Work instruction: Nothing but a number is expected: the count of lines in the data below that include "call".

Dataset extract:

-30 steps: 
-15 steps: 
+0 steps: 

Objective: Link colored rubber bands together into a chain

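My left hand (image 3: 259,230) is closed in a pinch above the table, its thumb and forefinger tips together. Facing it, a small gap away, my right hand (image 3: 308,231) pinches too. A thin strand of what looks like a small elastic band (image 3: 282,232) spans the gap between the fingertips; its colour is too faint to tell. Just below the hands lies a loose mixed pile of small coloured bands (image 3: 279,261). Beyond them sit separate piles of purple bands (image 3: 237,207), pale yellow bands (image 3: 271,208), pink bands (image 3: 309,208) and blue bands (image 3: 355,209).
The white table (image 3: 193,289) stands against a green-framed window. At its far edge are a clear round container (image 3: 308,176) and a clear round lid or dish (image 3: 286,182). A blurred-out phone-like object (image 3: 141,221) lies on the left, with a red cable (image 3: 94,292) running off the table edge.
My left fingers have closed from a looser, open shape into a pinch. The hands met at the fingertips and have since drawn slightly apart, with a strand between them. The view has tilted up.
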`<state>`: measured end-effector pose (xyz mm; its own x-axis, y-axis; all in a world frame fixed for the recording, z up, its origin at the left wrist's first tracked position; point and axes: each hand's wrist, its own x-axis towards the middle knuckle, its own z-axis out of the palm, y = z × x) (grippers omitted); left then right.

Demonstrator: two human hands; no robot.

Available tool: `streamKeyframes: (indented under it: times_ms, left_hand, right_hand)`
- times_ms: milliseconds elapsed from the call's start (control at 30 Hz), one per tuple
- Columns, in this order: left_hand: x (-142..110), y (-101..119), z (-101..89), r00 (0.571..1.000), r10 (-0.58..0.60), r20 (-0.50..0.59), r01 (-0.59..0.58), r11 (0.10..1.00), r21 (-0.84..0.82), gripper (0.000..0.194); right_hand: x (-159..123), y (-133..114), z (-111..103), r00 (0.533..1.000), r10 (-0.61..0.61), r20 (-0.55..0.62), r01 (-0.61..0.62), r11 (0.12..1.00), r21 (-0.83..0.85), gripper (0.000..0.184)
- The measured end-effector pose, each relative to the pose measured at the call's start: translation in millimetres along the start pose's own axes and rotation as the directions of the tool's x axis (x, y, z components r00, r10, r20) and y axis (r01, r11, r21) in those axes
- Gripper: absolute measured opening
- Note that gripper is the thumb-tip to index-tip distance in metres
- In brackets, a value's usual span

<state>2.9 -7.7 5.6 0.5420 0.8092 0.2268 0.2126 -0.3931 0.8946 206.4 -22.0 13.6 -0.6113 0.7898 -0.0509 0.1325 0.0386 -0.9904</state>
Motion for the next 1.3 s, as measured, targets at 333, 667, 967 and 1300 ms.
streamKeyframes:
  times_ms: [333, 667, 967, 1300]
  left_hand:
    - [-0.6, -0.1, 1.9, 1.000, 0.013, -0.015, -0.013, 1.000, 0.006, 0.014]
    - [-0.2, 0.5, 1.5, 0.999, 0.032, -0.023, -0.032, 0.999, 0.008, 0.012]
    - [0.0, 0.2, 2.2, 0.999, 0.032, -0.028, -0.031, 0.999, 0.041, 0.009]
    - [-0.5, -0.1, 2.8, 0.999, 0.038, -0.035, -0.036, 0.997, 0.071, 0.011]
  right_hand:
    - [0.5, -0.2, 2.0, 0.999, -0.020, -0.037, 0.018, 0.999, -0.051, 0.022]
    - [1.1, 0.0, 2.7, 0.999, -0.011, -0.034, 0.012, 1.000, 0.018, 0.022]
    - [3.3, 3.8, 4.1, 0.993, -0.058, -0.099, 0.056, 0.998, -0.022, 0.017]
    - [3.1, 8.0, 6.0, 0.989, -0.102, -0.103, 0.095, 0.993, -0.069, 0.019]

Task solution: 2